Data entries:
=== Section Start ===
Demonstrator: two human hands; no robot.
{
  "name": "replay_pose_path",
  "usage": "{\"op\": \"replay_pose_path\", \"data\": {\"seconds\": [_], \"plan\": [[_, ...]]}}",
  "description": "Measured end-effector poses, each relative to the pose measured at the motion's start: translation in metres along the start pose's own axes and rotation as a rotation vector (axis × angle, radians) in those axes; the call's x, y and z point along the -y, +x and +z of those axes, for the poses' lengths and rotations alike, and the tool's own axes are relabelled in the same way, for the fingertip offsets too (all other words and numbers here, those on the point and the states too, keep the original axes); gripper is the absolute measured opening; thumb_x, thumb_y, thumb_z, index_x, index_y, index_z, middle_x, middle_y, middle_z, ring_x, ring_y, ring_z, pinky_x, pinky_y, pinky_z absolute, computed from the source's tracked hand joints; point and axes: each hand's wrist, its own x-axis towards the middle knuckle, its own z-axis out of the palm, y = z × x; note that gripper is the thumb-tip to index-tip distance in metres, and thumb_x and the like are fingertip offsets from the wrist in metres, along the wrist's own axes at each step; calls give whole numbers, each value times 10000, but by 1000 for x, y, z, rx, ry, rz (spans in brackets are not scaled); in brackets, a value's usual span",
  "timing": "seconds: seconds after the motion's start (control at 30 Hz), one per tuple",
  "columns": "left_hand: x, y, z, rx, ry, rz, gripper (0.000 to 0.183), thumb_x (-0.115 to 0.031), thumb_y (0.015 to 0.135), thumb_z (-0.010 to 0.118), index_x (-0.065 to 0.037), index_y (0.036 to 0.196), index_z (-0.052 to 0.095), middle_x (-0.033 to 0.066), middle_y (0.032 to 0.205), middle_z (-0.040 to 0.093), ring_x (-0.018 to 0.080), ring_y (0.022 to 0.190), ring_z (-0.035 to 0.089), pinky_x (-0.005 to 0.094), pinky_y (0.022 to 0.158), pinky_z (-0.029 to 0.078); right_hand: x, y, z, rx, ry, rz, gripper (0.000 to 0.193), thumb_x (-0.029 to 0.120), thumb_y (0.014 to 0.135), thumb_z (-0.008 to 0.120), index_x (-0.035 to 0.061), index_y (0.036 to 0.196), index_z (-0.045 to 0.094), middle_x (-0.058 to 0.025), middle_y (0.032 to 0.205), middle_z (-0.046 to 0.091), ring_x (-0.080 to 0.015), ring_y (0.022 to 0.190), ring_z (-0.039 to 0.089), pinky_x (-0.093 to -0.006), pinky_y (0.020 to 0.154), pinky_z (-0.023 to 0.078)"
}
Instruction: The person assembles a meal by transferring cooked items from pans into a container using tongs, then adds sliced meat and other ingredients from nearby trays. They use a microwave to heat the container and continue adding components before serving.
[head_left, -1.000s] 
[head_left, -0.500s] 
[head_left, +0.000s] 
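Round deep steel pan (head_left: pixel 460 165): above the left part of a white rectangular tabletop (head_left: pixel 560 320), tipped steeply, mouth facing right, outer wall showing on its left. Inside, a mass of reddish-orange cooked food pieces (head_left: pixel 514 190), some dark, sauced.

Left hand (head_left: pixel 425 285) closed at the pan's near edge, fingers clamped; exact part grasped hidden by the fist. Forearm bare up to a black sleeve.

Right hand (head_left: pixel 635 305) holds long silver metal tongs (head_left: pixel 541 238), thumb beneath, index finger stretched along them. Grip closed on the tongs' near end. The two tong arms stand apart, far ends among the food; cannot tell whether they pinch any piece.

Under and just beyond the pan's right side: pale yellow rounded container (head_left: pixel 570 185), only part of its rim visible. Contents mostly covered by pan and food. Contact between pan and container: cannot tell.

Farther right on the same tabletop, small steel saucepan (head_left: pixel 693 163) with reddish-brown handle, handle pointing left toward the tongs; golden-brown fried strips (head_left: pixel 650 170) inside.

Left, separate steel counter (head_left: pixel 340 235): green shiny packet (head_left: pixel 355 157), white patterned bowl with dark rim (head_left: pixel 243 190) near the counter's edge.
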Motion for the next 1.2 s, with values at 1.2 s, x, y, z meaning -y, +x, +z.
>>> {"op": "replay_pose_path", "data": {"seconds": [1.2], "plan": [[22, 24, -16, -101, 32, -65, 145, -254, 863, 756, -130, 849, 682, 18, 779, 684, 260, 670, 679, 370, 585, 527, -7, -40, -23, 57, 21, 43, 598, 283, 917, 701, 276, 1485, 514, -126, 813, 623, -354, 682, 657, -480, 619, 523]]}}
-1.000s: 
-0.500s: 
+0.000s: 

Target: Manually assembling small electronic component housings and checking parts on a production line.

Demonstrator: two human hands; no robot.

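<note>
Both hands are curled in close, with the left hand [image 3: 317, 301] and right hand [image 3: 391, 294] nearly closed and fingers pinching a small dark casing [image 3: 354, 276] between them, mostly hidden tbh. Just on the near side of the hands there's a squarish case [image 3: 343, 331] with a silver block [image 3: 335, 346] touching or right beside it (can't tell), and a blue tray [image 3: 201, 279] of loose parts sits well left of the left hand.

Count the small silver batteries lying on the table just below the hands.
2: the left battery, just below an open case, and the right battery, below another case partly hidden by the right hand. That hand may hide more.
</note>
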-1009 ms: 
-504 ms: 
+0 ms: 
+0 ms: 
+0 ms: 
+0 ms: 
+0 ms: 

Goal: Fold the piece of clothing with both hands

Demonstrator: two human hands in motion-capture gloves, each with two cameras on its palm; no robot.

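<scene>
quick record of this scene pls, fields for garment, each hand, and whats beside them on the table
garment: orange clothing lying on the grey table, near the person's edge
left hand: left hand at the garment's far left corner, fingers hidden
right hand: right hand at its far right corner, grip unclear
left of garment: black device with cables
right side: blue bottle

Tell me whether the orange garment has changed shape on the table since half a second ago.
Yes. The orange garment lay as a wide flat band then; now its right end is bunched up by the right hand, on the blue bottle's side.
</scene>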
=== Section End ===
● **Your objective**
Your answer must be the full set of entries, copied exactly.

● **Answer section**
Demonstrator: two human hands; no robot.
{
  "name": "replay_pose_path",
  "usage": "{\"op\": \"replay_pose_path\", \"data\": {\"seconds\": [_], \"plan\": [[_, ...]]}}",
  "description": "Measured end-effector poses, each relative to the pose measured at the motion's start: translation in metres along the start pose's own axes and rotation as a rotation vector (axis × angle, radians) in those axes; the call's x, y and z point along the -y, +x and +z of those axes, for the poses' lengths and rotations alike, and the tool's own axes are relabelled in the same way, for the fingertip offsets too (all other words and numbers here, those on the point and the states too, keep the original axes); gripper is the absolute measured opening; thumb_x, thumb_y, thumb_z, index_x, index_y, index_z, middle_x, middle_y, middle_z, ring_x, ring_y, ring_z, pinky_x, pinky_y, pinky_z absolute, computed from the source's tracked hand joints; point and axes: each hand's wrist, its own x-axis towards the middle knuckle, its own z-axis out of the palm, y = z × x; note that gripper is the thumb-tip to index-tip distance in metres, and thumb_x and the like are fingertip offsets from the wrist in metres, along the wrist's own axes at each step; calls give whole numbers, each value times 10000, but by 1000 for x, y, z, rx, ry, rz (spans in brackets are not scaled); in brackets, a value's usual span",
  "timing": "seconds: seconds after the motion's start (control at 30 Hz), one per tuple",
  "columns": "left_hand: x, y, z, rx, ry, rz, gripper (0.000 to 0.183), thumb_x (-0.115 to 0.031), thumb_y (0.015 to 0.135), thumb_z (-0.010 to 0.118), index_x (-0.065 to 0.037), index_y (0.036 to 0.196), index_z (-0.052 to 0.095), middle_x (-0.033 to 0.066), middle_y (0.032 to 0.205), middle_z (-0.040 to 0.093), ring_x (-0.018 to 0.080), ring_y (0.022 to 0.190), ring_z (-0.035 to 0.089), pinky_x (-0.005 to 0.094), pinky_y (0.022 to 0.158), pinky_z (-0.029 to 0.078); right_hand: x, y, z, rx, ry, rz, gripper (0.000 to 0.193), thumb_x (-0.029 to 0.120), thumb_y (0.014 to 0.135), thumb_z (-0.008 to 0.120), index_x (-0.035 to 0.061), index_y (0.036 to 0.196), index_z (-0.045 to 0.094), middle_x (-0.058 to 0.025), middle_y (0.032 to 0.205), middle_z (-0.046 to 0.091), ring_x (-0.080 to 0.015), ring_y (0.022 to 0.190), ring_z (-0.039 to 0.089), pinky_x (-0.093 to -0.006), pinky_y (0.020 to 0.154), pinky_z (-0.023 to 0.078)"
}
Instruction: The person assembles a meal by transferring cooked items from pans into a container using tongs, then adds sliced meat and other ingredients from nearby trays. They use a microwave to heat the container and continue adding components before serving.
[head_left, -1.000s] 
[head_left, -0.500s] 
[head_left, +0.000s] 
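Round deep steel pan (head_left: pixel 460 165): above the left part of a white rectangular tabletop (head_left: pixel 560 320), tipped steeply, mouth facing right, outer wall showing on its left. Inside, a mass of reddish-orange cooked food pieces (head_left: pixel 514 190), some dark, sauced.

Left hand (head_left: pixel 425 285) closed at the pan's near edge, fingers clamped; exact part grasped hidden by the fist. Forearm bare up to a black sleeve.

Right hand (head_left: pixel 635 305) holds long silver metal tongs (head_left: pixel 541 238), thumb beneath, index finger stretched along them. Grip closed on the tongs' near end. The two tong arms stand apart, far ends among the food; cannot tell whether they pinch any piece.

Under and just beyond the pan's right side: pale yellow rounded container (head_left: pixel 570 185), only part of its rim visible. Contents mostly covered by pan and food. Contact between pan and container: cannot tell.

Farther right on the same tabletop, small steel saucepan (head_left: pixel 693 163) with reddish-brown handle, handle pointing left toward the tongs; golden-brown fried strips (head_left: pixel 650 170) inside.

Left, separate steel counter (head_left: pixel 340 235): green shiny packet (head_left: pixel 355 157), white patterned bowl with dark rim (head_left: pixel 243 190) near the counter's edge.
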Motion for the next 1.2 s, with values at 1.2 s, x, y, z meaning -y, +x, +z.
>>> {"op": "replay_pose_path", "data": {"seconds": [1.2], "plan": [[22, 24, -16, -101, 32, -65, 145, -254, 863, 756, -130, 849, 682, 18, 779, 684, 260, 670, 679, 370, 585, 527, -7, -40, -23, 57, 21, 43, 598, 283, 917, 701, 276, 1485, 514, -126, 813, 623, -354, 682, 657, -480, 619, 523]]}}
-1.000s: 
-0.500s: 
+0.000s: 

Target: Manually assembling small electronic component housings and checking parts on a production line.

Demonstrator: two human hands; no robot.

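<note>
Both hands are curled in close, with the left hand [image 3: 317, 301] and right hand [image 3: 391, 294] nearly closed and fingers pinching a small dark casing [image 3: 354, 276] between them, mostly hidden tbh. Just on the near side of the hands there's a squarish case [image 3: 343, 331] with a silver block [image 3: 335, 346] touching or right beside it (can't tell), and a blue tray [image 3: 201, 279] of loose parts sits well left of the left hand.

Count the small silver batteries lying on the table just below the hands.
2: the left battery, just below an open case, and the right battery, below another case partly hidden by the right hand. That hand may hide more.
</note>
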-1009 ms: 
-504 ms: 
+0 ms: 
+0 ms: 
+0 ms: 
+0 ms: 
+0 ms: 

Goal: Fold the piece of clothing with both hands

Demonstrator: two human hands in motion-capture gloves, each with two cameras on its palm; no robot.

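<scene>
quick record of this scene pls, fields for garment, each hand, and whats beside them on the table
garment: orange clothing lying on the grey table, near the person's edge
left hand: left hand at the garment's far left corner, fingers hidden
right hand: right hand at its far right corner, grip unclear
left of garment: black device with cables
right side: blue bottle

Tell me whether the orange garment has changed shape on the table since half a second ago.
Yes. The orange garment lay as a wide flat band then; now its right end is bunched up by the right hand, on the blue bottle's side.
</scene>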

This output has been written out in full.